CRANBERRY — The Pittsburgh Penguins’ record says they are in denial, that losing six of their first nine games this season is irrefutable evidence of the kind of team they are.

The look in their eyes and the firmness in their voices conveys a very different message.

Players remain adamant that they have performed better than going 3-6 would indicate. That, as Ryan Graves put it succinctly after practice Tuesday, “we just keep finding ways to lose.”

No one can dispute that they’ve been very good at that so far.

Their 4-3 loss to Anaheim Monday night at PPG Paints Arena, when the Ducks not only survived an extended 5-on-3 power play for the Penguins late in the third period, but scored a shorthanded game-winner with 12.8 seconds left in regulation, was the kind of defeat that could not only leave a mark, but tattoo an indelible impression on the psyche of the losing club.

“Those ones sting, when they go that way,” Sidney Crosby said.

But if anyone still was fixated on how things had played out against Anaheim, they weren’t letting on.

“I already forgot about it, to be honest,” Kris Letang said.

Mind you, not all of his teammates got over it quite as quickly — or emphatically — as Letang did.

“I wouldn’t say it’s easy,” Crosby said. “You just have to. That’s the way it is. If we won. 7-1, we’d have to do the same thing.”

Much has been made of how the Penguins are the NHL’s oldest team, and how their leadership group is made up primarily of guys in their mid-30s. One of the benefits of having so many veterans in the locker room — especially among guys filling prominent roles — is that there’s almost nothing that can happen, positive or otherwise, that they haven’t experienced previously.
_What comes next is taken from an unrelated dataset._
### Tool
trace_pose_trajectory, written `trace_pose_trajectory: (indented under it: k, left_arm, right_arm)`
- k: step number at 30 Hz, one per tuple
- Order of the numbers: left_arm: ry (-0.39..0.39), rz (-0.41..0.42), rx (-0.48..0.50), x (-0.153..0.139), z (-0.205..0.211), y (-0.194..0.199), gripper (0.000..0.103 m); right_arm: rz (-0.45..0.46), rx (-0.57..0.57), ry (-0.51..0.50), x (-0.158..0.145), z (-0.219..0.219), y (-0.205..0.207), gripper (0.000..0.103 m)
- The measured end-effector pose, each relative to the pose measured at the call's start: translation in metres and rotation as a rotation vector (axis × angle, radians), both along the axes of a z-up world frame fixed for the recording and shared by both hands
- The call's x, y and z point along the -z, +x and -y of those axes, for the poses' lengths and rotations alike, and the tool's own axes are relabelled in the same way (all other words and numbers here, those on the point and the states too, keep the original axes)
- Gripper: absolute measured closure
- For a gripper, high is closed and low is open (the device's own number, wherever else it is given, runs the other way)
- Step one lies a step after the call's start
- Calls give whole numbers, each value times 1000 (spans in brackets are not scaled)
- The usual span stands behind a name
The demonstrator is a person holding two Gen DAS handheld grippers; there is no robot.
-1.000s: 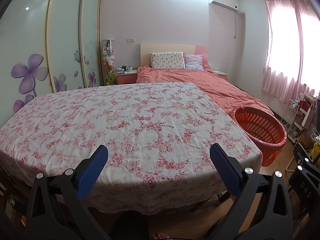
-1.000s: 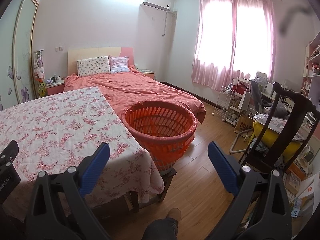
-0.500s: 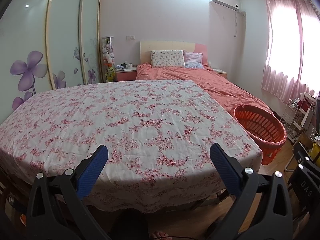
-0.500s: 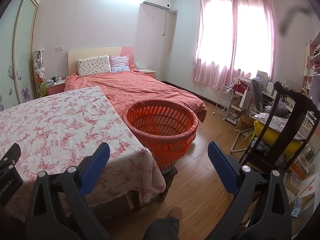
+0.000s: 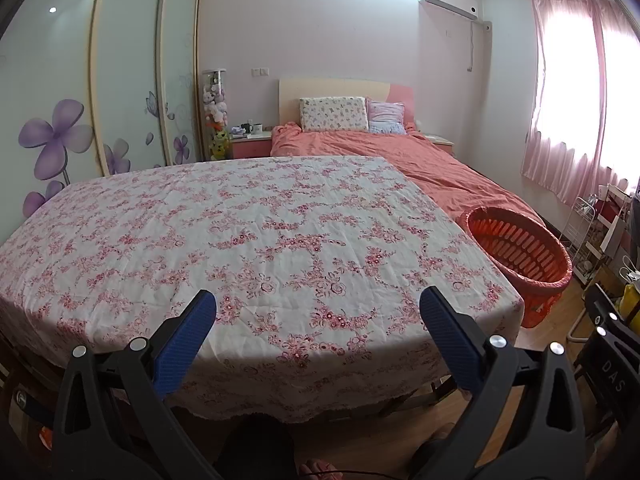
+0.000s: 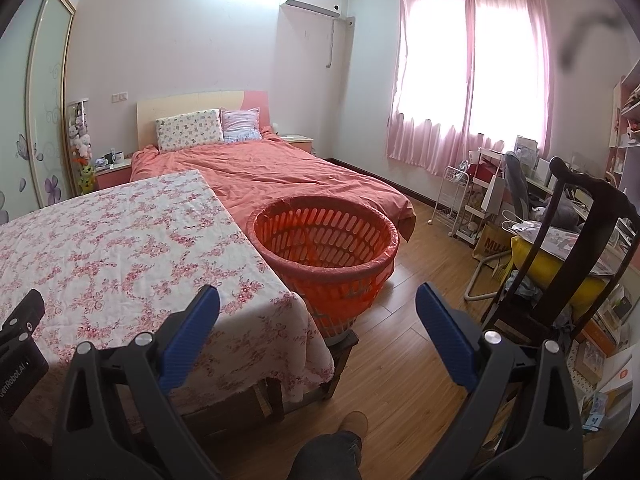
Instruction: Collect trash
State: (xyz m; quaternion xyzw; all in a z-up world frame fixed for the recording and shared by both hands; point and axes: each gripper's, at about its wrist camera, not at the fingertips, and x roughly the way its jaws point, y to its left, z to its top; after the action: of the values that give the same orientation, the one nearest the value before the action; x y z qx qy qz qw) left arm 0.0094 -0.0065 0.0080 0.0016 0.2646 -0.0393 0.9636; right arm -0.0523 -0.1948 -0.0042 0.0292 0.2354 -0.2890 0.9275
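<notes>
Jaws: left gripper (image 5: pixel 318 326) and right gripper (image 6: pixel 318 320) both spread wide, holding nothing.
Trash: none visible on floral tablecloth (image 5: pixel 240 232).
Basket: orange basket (image 6: pixel 324 248), center frame, beside table edge.
Advice: scan slowly before reaching; keep both jaws parted.

A pale pink-white plastered wall (image 6: pixel 192 40) backs a bed with a salmon-orange quilt (image 6: pixel 288 172) and a cream wooden headboard (image 5: pixel 332 88). A white wall-mounted air conditioner (image 6: pixel 312 2) hangs near the corner. Bright daylight glows through sheer pink curtains (image 6: pixel 468 80). Frosted sliding wardrobe doors with purple flower prints (image 5: pixel 60 120) line the left side. The brown wood-plank floor (image 6: pixel 408 344) runs to a dark carved wooden chair (image 6: pixel 576 240). A worktop draped in a pink floral cloth (image 5: pixel 240 240) fills the foreground.
</notes>
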Motion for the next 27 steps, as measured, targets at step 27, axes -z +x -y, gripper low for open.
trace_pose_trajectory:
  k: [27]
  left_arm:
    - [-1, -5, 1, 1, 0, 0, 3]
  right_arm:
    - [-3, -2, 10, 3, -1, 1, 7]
“Sometimes, the result doesn’t go your way,” Letang said. “It’s easy to get rattled and go off track, but I think that knowing we have a lot of older guys who have been through that type of stuff, you just keep your composure. If you play the right way, eventually, it’s going to get rewarded.”

How do vets like Letang and Crosby and Evgeni Malkin express that notion to teammates whose careers still are in the early stages?

“Do we have any younger guys?” Letang said, smiling.

Precisely what goes on behind locker-room doors is hard to say, but the Pittsburgh Penguins don’t seem to have a player who’s inclined to flip over a table or deliver a fiery speech in an effort to prod the team out of a stretch like the one the Penguins currently are enduring.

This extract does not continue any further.